§ **Work to complete**
Please restate the data that follows word for word, with the pictures left out.

—————

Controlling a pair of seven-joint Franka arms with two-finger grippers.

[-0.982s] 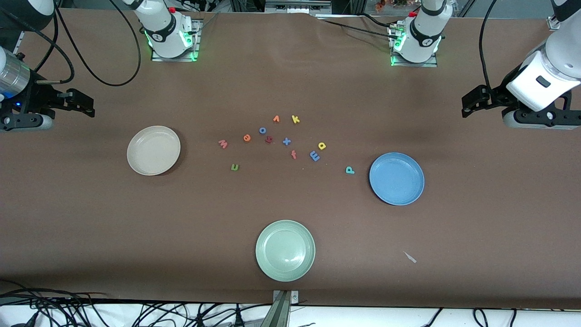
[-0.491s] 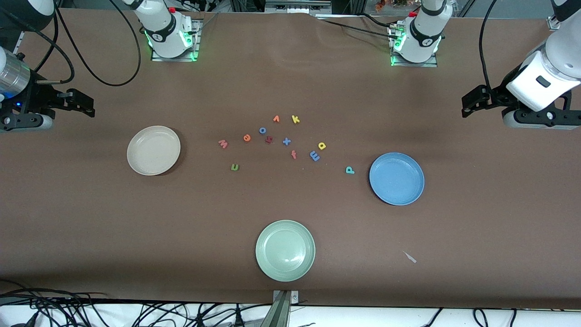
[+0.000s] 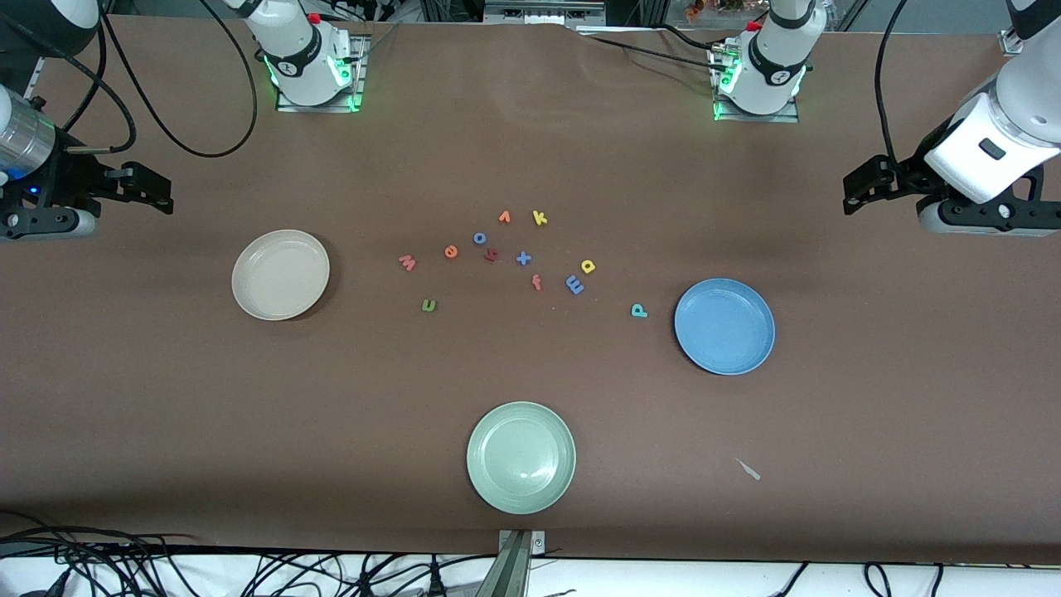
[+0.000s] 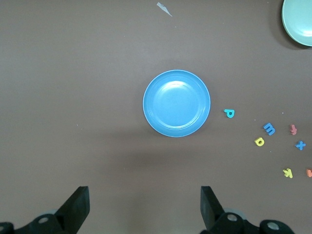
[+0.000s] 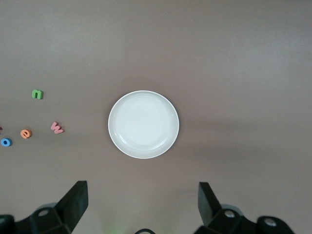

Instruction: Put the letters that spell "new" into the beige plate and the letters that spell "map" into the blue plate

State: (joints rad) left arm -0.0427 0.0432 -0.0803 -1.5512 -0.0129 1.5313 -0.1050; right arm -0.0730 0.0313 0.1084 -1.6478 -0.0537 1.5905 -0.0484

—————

§ **Final answer**
Controlling a pair of seven-joint Franka arms with two-finger grippers.

[-0.982s] 
[-0.491s] 
[+0.000s] 
[+0.000s] 
[+0.000s] 

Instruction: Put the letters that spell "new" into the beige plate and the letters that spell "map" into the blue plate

State: (joints rad) left arm -0.0427 0.0432 -0.0803 -1.5512 -0.0129 1.5313 -0.1050; right arm -0.0730 0.0313 0.1084 -1.6478 -0.0537 1.5905 -0.0484

Nothing further is required of the output.